[Exercise data]
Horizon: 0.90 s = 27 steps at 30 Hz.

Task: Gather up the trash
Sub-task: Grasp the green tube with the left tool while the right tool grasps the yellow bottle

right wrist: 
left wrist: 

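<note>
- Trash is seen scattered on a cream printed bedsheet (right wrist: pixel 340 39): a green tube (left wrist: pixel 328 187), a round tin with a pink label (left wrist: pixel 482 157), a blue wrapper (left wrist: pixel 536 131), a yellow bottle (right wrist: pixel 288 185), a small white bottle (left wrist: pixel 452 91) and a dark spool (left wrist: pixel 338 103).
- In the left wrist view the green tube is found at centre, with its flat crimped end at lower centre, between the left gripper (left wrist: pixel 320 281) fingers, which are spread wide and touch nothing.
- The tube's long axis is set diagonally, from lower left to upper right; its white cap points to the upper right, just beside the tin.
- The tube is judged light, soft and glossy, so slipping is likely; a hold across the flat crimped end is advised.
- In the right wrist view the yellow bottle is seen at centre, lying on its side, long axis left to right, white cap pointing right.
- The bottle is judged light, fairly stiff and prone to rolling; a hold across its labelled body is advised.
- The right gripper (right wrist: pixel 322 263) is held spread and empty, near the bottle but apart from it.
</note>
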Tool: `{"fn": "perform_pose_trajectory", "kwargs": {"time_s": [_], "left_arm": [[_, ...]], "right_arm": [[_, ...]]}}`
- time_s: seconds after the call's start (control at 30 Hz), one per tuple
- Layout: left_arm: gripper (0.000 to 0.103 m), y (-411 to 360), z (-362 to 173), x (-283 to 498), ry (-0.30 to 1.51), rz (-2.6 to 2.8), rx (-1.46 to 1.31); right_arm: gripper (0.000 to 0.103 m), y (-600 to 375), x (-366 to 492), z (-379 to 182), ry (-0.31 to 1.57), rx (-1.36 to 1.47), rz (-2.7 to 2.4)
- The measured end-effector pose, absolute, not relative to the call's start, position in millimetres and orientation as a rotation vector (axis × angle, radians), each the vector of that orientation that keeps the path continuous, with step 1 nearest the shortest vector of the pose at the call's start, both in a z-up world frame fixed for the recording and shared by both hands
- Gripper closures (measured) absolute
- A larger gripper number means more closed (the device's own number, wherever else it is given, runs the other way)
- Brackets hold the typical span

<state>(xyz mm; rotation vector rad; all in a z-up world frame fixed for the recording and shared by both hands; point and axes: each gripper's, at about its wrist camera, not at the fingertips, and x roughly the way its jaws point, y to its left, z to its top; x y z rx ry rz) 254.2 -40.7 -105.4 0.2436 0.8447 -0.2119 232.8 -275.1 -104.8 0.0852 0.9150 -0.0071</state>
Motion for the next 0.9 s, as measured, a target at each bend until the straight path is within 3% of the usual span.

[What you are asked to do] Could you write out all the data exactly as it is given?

[Your solution]
Horizon: 0.90 s = 27 steps at 30 Hz.

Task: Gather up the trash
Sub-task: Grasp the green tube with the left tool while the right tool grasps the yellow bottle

right wrist: 
left wrist: 

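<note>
- Trash is seen scattered on a cream printed bedsheet (right wrist: pixel 340 39): a green tube (left wrist: pixel 328 187), a round tin with a pink label (left wrist: pixel 482 157), a blue wrapper (left wrist: pixel 536 131), a yellow bottle (right wrist: pixel 288 185), a small white bottle (left wrist: pixel 452 91) and a dark spool (left wrist: pixel 338 103).
- In the left wrist view the green tube is found at centre, with its flat crimped end at lower centre, between the left gripper (left wrist: pixel 320 281) fingers, which are spread wide and touch nothing.
- The tube's long axis is set diagonally, from lower left to upper right; its white cap points to the upper right, just beside the tin.
- The tube is judged light, soft and glossy, so slipping is likely; a hold across the flat crimped end is advised.
- In the right wrist view the yellow bottle is seen at centre, lying on its side, long axis left to right, white cap pointing right.
- The bottle is judged light, fairly stiff and prone to rolling; a hold across its labelled body is advised.
- The right gripper (right wrist: pixel 322 263) is held spread and empty, near the bottle but apart from it.
</note>
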Tool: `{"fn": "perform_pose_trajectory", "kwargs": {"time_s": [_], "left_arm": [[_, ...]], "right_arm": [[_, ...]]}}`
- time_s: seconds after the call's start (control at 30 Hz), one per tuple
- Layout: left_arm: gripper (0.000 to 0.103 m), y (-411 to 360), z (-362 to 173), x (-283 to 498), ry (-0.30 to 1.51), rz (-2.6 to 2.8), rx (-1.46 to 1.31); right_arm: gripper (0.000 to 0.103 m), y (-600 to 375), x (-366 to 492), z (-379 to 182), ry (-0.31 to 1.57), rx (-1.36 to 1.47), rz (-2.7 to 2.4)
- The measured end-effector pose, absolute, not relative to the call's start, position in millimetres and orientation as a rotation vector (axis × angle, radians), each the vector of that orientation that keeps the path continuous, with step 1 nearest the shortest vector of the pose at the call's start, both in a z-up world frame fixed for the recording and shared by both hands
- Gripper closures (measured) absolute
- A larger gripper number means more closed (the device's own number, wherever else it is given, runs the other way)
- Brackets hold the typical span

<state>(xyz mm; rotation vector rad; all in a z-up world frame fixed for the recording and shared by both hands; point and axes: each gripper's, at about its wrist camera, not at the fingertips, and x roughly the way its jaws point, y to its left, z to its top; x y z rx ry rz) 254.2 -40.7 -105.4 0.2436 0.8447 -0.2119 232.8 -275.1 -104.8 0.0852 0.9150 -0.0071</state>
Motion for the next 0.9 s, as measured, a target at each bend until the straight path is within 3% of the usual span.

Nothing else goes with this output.